PS: here is John Seymour explaining why CIELab is ‘icky’.
UPDATE 11/05/2025: On LinkedIn, John Seymour made some excellent comments. Since they are linked tightly to the goal of this article, I’ll add them here, alsof for future reference:
“Thanks for bringing this up, Eddy.
There are a lot of issues with CIELAB. One, as pointed out in Eddy’s blogpost, is that CIELAB hue angle does not always correlate with our visual perception of hue — two colors that CIELAB thinks are the same color might not bee the same hue for a person.
A second problem is that computing the CIELAB values under a different illuminant does a lousy job at predicting the actual change in visual appearance.
A third problem is more well known. CIELAB is not “perceptually linear”, that is, equal steps in CIELAB do not correlate with equal steps in visual perception. If this is a leaky pipe, then the modern color difference equations are duct tape, and CIEDE2000 is a bucket under the leaky pipe.

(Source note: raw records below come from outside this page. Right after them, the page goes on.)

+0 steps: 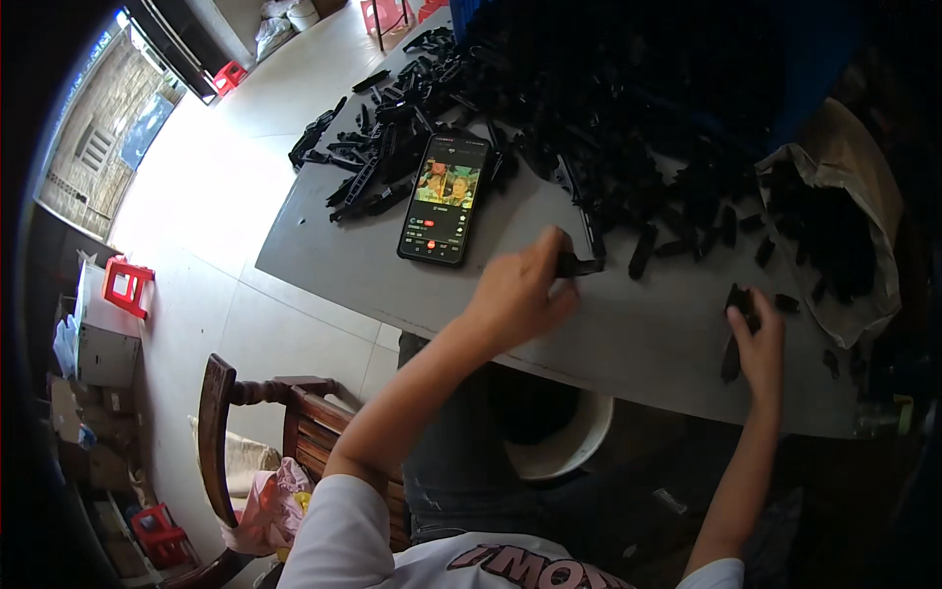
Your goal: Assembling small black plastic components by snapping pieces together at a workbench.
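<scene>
- At far left, a red stool (128, 286) stood on the pale floor, with a wooden chair (319, 437) nearer the person.
- The grey table (648, 339) began at a left corner; its near edge curved down to the right, in front of the person's lap.
- A black phone (444, 201) lay face up on it, its lit screen showing a picture and small print too fine to make out.
- The left hand (520, 294) was just right of the phone, blurred, thumb and fingers pinching a short black piece (579, 266) over the table, near the lower end of a long, thin part (594, 233).
- Below, large pink, dark-edged lettering crossed the white shirt (422, 564), partly cut off by the lower rim.
- A heap of black parts (608, 108) covered the far side, many slim and ridged, some glossy.
- Between the hands, a strip of grey surface ran from the heap to the near edge, above a pale basin (606, 422).
- The right hand (760, 348) had thumb and fingers closed on a dark piece (743, 307), small and blocky, with a stray bit (787, 303) just beside the fingertips.
- At far right, a tan sack (878, 245) gaped, more black parts at its mouth.
</scene>
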`<state>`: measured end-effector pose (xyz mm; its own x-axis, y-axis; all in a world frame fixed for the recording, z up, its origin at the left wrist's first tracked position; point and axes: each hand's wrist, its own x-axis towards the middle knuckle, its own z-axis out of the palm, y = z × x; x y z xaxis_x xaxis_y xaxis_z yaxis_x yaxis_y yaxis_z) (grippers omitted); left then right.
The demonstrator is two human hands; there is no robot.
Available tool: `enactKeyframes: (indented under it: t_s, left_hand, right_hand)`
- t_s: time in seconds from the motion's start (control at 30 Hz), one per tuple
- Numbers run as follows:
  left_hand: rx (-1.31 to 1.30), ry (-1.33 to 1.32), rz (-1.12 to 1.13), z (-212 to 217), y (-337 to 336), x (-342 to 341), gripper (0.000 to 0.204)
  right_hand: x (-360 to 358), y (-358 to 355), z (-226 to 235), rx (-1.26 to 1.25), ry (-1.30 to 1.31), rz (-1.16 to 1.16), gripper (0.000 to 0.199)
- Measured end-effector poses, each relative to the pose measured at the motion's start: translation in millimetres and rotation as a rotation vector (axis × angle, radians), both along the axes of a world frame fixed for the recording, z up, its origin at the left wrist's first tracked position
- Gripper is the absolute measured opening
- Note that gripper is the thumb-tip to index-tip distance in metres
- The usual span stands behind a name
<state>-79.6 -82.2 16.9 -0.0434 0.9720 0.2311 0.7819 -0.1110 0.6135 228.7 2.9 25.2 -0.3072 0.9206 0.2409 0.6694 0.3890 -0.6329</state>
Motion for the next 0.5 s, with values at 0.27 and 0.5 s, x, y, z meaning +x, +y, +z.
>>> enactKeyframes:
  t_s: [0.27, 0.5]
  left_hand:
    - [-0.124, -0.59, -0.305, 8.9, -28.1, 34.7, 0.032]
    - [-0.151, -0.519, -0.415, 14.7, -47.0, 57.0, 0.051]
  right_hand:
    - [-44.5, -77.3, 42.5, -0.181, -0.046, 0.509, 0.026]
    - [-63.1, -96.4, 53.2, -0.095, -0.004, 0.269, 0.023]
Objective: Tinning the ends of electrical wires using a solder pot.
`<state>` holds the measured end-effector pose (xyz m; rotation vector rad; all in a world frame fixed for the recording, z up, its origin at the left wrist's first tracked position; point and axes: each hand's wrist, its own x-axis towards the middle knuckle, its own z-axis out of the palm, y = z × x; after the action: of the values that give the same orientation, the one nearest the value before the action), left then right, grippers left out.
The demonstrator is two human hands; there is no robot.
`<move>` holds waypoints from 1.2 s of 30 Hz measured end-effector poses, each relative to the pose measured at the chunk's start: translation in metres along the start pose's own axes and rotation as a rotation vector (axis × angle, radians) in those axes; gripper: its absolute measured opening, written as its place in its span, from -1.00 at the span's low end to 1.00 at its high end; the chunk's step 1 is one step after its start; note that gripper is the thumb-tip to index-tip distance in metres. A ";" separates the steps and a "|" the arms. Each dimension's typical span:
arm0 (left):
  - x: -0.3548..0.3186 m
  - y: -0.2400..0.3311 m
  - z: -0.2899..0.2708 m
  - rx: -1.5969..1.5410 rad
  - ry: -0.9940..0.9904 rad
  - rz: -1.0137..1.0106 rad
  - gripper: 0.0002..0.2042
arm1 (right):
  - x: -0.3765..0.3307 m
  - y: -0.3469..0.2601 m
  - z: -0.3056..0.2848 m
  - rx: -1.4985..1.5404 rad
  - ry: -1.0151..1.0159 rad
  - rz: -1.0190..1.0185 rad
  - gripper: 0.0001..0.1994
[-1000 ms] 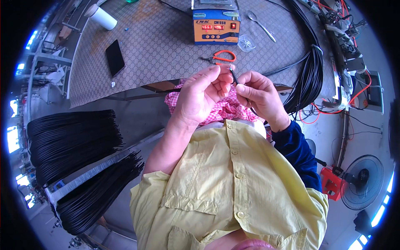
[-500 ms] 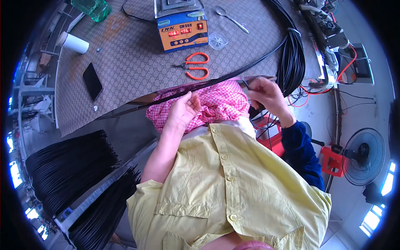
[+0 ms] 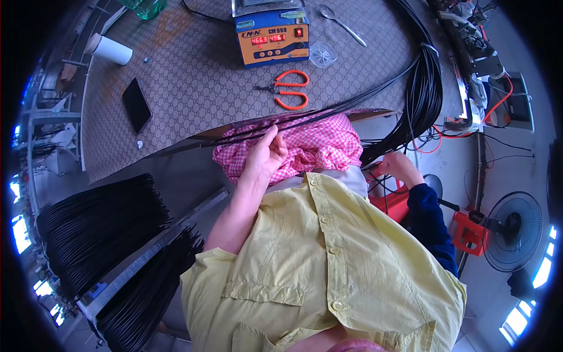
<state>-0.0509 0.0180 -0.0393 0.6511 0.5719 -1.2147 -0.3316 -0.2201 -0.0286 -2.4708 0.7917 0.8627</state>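
Observation:
My left hand (image 3: pixel 265 156) rests on a pink checked cloth (image 3: pixel 311 149) in my lap, its fingers pinched on thin black wires (image 3: pixel 328 111) that run up and right along the table edge. My right hand (image 3: pixel 397 166) is lower, off the right side of the table, closed on strands hanging from a thick bundle of black wires (image 3: pixel 428 94). Orange-handled scissors (image 3: pixel 287 89) lie on the patterned table mat (image 3: pixel 193 88) just beyond the wires.
An orange and blue device with a lit display (image 3: pixel 271 35) stands at the back of the table, near a spoon (image 3: pixel 341 22), a black phone (image 3: pixel 136 104) and a white cup (image 3: pixel 108 49). Racks of cut black wires (image 3: pixel 99 229) are at my left. A fan (image 3: pixel 511 230) stands on the right.
My hands have come apart: they were together in front of my chest, and now the right one has dropped down to the right side while the left stays on the wires at the cloth.

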 end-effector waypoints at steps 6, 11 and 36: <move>-0.047 -0.014 0.017 0.234 0.091 0.013 -0.84 | -0.008 -0.150 -0.103 0.234 0.755 -0.743 -0.93; -0.064 -0.034 0.032 0.816 0.038 0.224 -0.71 | 0.022 -0.230 -0.114 0.280 0.550 -1.006 -0.87; -0.100 0.048 0.061 0.361 -0.756 0.232 -0.80 | 0.010 -0.181 -0.102 1.619 -0.803 -0.523 -0.75</move>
<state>-0.0268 0.0498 0.0802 0.4853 -0.3530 -1.2413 -0.1676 -0.1417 0.0719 -0.6986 0.2344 0.5060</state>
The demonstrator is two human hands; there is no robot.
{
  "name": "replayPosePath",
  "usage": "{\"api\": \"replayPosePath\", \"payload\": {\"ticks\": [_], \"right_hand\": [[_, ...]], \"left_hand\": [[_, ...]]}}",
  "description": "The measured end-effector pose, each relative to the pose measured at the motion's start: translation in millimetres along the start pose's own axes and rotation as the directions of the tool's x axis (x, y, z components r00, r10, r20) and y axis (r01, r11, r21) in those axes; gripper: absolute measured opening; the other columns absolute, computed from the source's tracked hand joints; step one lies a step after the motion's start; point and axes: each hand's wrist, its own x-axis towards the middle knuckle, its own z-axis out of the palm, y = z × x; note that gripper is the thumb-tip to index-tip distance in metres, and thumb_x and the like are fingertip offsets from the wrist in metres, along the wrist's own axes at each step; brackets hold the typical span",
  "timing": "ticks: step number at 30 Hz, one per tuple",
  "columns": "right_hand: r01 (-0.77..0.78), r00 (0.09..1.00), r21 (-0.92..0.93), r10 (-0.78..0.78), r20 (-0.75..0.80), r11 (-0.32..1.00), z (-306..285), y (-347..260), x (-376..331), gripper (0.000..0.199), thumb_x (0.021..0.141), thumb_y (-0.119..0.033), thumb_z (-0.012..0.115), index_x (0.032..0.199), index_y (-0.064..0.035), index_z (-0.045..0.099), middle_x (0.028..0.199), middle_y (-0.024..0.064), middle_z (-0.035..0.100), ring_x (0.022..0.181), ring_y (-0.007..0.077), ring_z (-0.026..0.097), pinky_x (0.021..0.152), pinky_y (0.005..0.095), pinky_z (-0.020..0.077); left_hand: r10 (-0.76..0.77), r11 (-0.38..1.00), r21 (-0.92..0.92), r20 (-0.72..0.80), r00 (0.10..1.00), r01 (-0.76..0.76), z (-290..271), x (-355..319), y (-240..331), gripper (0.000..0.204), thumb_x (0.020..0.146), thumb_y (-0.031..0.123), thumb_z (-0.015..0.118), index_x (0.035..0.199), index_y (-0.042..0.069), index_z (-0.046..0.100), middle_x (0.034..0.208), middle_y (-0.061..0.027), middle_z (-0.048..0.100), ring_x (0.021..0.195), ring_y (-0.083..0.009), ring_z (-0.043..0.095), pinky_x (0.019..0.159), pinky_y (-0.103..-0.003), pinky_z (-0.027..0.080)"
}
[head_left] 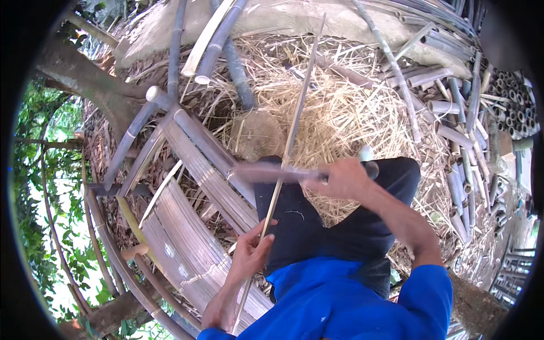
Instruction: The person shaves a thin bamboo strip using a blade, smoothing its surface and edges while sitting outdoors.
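My left hand [249, 255] is closed around the lower part of a long, thin bamboo strip [298, 110]. The strip slants up and away from beside my left thigh, and its lower end runs back past my forearm. Over my lap, my right hand [344, 180] grips a large knife by its handle. The knife's blade [263, 172] points left and lies across the strip, blurred by motion. From this view I cannot tell how deeply the edge touches the strip.
Pale shavings [351, 107] cover the ground ahead of my knees, around a cut stump [258, 136]. A split-bamboo bench [184, 241] stands at my left, with bamboo poles [221, 42] beyond it. Stacked bamboo pieces [453, 107] lie at the right.
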Motion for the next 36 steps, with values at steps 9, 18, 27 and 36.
{"api": "replayPosePath", "payload": {"ticks": [9, 18, 27, 36], "right_hand": [[-0.229, 0.969, -0.025, 0.231, 0.093, 0.973, -19, 40, 10, 0.083, 0.091, -0.084, 0.036, 0.118, -0.0170, 0.076, 0.071, 0.0145, 0.070, 0.073, 0.0332, 0.072, 0.072, 0.0471, 0.0579], [-0.429, 0.892, -0.277, 0.356, -0.278, 0.860, -104, 265, 44, 0.067, 0.103, -0.063, 0.040, 0.134, -0.0073, 0.061, 0.080, 0.0215, 0.069, 0.068, 0.0348, 0.070, 0.061, 0.0517, 0.0552], [-0.503, 0.814, 0.243, 0.549, -0.189, 0.829, -19, 126, 34, 0.083, 0.094, -0.078, 0.041, 0.100, -0.0016, 0.074, 0.071, 0.0228, 0.067, 0.077, 0.0377, 0.069, 0.077, 0.0514, 0.0538], [-0.035, 0.999, 0.121, 0.033, 0.020, 0.992, 20, 2, -18, 0.060, 0.090, -0.061, 0.064, 0.082, -0.0020, 0.070, 0.064, 0.0196, 0.064, 0.063, 0.0403, 0.067, 0.062, 0.0500, 0.0529]], "left_hand": [[-0.067, 0.989, 0.127, -0.079, 0.995, 0.076, -15, -22, -23, 0.034, 0.101, 0.019, 0.065, 0.131, 0.005, 0.064, 0.061, 0.0107, 0.041, 0.048, -0.0008, 0.035, 0.045, -0.023, 0.024], [-0.072, 0.977, 0.199, -0.002, 0.997, 0.071, -11, -88, -18, 0.032, 0.100, 0.012, 0.064, 0.130, 0.002, 0.066, 0.068, 0.0090, 0.050, 0.059, -0.0007, 0.037, 0.052, -0.021, 0.026], [0.083, 0.982, 0.181, -0.112, 0.990, -0.061, 7, -9, 4, 0.035, 0.103, 0.020, 0.061, 0.133, 0.002, 0.064, 0.063, 0.0075, 0.047, 0.053, -0.0024, 0.041, 0.049, -0.022, 0.030], [0.163, 0.957, 0.258, -0.106, 0.981, -0.132, 19, 44, 24, 0.032, 0.101, 0.018, 0.065, 0.129, 0.003, 0.065, 0.065, 0.0101, 0.046, 0.055, -0.0008, 0.038, 0.049, -0.023, 0.026]]}}
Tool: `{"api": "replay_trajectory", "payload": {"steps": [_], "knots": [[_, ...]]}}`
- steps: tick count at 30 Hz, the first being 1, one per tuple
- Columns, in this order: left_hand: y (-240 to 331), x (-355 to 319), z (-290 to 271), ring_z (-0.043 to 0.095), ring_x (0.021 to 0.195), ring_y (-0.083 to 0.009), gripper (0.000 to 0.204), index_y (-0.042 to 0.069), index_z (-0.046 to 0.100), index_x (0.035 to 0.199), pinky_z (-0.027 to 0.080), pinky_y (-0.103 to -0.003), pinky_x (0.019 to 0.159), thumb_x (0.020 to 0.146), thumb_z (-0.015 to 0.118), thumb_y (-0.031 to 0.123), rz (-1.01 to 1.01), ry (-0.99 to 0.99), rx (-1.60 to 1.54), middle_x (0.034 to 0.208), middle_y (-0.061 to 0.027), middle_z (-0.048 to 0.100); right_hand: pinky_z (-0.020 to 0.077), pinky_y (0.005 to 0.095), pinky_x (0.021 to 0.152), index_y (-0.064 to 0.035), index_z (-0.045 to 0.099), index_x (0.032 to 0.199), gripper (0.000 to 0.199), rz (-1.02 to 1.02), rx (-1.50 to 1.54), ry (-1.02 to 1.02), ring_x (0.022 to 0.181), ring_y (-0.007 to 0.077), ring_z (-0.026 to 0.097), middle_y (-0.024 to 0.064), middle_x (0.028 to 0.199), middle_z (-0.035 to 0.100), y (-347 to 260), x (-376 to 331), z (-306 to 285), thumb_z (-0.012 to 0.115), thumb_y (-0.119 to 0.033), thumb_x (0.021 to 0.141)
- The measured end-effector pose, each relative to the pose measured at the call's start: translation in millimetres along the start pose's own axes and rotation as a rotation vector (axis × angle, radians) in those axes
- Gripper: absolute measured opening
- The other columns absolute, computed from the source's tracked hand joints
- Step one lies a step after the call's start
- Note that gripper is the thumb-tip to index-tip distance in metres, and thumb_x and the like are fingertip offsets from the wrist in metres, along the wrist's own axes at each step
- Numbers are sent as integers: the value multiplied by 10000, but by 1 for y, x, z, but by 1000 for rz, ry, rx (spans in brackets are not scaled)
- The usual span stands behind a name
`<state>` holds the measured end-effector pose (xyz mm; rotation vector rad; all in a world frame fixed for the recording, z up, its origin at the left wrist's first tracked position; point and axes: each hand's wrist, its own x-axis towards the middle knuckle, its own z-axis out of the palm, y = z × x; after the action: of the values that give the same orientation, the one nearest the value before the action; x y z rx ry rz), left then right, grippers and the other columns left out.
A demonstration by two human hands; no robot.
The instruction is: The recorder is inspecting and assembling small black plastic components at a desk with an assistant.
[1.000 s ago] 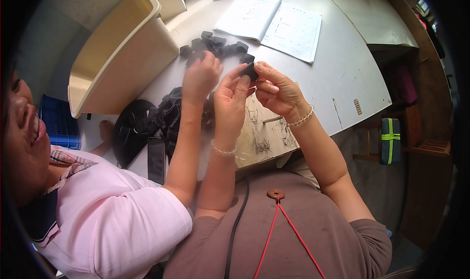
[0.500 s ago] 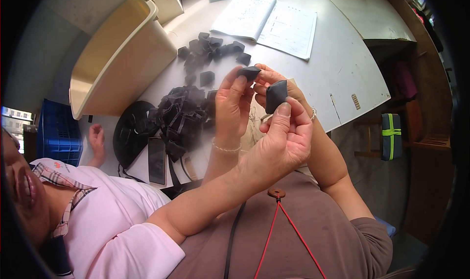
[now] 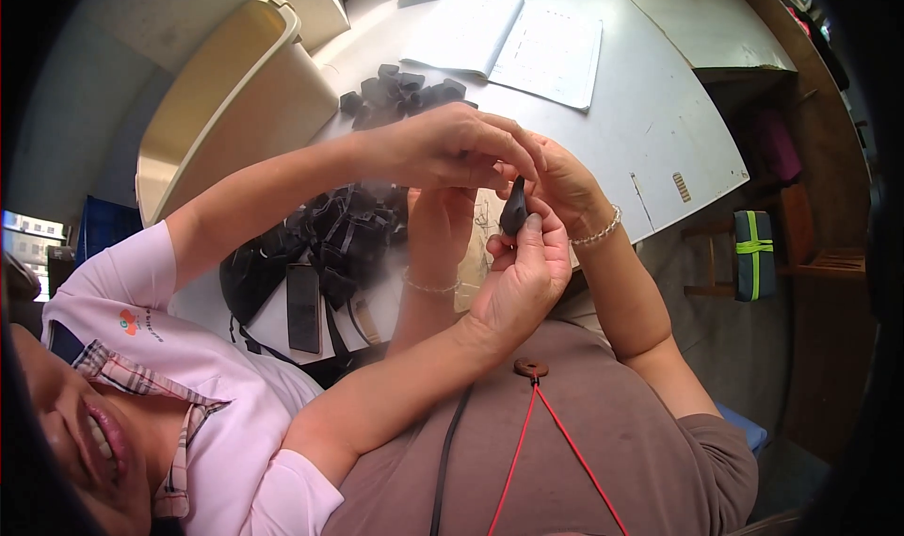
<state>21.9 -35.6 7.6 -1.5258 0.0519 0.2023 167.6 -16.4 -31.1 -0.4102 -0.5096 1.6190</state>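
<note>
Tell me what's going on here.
At the left, a co-worker in a pink shirt pinches a pointed black piece in one hand, the other hand arched above it. The wearer's right hand is close to the piece; the left hand is partly hidden behind the co-worker's, and what either grips can't be told. More black pieces lie on the white table near an open notebook, with a smartphone by a black heap.
</note>
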Motion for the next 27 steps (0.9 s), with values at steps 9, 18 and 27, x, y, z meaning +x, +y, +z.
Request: {"api": "replay_trajectory", "payload": {"steps": [9, 18, 27], "knots": [[-23, 8, 86, 556, 844, -141, 93, -8, 600, 878, 478, -241, 690, 830, 533, 33, 122, 461, -1266, 868, -61, 567, 549, 261, 664, -3, 489, 1120, 270, 37, -120, 209, 821, 156, 619, 105, 941, 596, 3, -9, -1, 531, -132, 887], [-53, 9, 127, 584, 777, -160, 202, 31, 623, 948, 475, -258, 662, 748, 646, 12, 427, 542, -2615, 887, -65, 585, 538, 257, 674, -21, 480, 1127, 284, 47, -148, 138, 820, 146, 629, 88, 957, 612, 15, -9, -24, 536, -167, 891], [-25, 14, 141, 583, 834, -144, 217, 10, 620, 923, 499, -249, 717, 713, 674, 1, 388, 663, -2550, 890, -66, 577, 527, 259, 665, -31, 525, 1082, 231, 21, -64, 182, 817, 150, 626, 76, 946, 614, 21, -10, -23, 538, -152, 886]]}}
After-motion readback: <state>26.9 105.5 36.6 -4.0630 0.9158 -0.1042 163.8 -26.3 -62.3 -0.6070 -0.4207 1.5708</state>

OKLab fixes the first problem. That’s cool.
I think that OKLab partly fixes the second problem.
OKLab is slightly worse that CIELAB at the third problem, according to a recent paper from Ronnie Luo and a bunch of other smart guys. This makes OKLab absolutely unacceptable for any industry that relies on color differences.
OKLab was designed around the idea that the color calculations had to be fast. This makes sense when you are dealing with millions of pixels in an image. But is sacrifices one of the most important things that we rely on CIELAB for – delta E.”
So, to conclude: there is room for a PERFECTLab and PERFECTLch… Who will take the lead in this?